Within the listing below, please show every line carrying the string "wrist".

--- --- ---

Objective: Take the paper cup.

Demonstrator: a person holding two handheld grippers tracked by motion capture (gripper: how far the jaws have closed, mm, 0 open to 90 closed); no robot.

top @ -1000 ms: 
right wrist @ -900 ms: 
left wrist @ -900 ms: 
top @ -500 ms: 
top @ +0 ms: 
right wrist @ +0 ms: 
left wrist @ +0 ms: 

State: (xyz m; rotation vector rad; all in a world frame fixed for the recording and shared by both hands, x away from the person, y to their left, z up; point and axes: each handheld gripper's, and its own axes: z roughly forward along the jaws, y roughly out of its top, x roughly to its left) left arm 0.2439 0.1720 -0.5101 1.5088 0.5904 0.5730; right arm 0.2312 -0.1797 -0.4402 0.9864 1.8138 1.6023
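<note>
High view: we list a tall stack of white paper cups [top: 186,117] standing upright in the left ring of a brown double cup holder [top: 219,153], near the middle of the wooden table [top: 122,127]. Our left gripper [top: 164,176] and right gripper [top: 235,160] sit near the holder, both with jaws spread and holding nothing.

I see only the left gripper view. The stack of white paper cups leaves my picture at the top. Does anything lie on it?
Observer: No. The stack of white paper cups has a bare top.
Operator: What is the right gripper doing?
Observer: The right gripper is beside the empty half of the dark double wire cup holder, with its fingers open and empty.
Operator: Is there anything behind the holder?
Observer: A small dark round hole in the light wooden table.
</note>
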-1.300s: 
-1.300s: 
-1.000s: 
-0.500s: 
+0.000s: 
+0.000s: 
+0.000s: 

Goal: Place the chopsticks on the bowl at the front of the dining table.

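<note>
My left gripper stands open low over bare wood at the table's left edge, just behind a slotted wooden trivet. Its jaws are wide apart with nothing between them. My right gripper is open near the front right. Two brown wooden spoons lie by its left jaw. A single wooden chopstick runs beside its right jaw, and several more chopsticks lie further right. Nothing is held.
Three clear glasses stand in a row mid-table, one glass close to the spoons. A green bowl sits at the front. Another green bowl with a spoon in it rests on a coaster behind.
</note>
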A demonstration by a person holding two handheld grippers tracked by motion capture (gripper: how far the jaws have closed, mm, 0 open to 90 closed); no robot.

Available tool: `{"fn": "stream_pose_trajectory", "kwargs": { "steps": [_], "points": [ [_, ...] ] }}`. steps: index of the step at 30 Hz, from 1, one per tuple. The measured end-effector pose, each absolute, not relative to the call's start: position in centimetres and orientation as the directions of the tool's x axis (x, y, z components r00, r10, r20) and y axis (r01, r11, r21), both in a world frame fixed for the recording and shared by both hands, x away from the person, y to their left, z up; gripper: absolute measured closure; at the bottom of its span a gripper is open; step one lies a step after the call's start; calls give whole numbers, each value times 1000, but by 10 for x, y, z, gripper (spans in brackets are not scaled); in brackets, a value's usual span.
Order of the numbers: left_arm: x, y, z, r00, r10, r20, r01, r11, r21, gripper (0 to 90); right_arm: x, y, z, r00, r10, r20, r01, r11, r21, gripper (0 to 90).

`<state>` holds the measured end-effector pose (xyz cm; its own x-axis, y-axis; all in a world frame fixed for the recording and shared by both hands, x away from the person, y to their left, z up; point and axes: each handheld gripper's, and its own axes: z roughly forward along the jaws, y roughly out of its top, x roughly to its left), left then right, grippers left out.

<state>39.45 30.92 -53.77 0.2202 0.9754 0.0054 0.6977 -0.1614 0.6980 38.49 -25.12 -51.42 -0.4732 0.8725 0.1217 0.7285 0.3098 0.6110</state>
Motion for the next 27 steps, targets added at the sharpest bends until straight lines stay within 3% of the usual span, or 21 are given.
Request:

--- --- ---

EXERCISE RESPONSE:
right wrist @ -900 ms: 
left wrist @ -900 ms: 
right wrist @ +0 ms: 
left wrist @ +0 ms: 

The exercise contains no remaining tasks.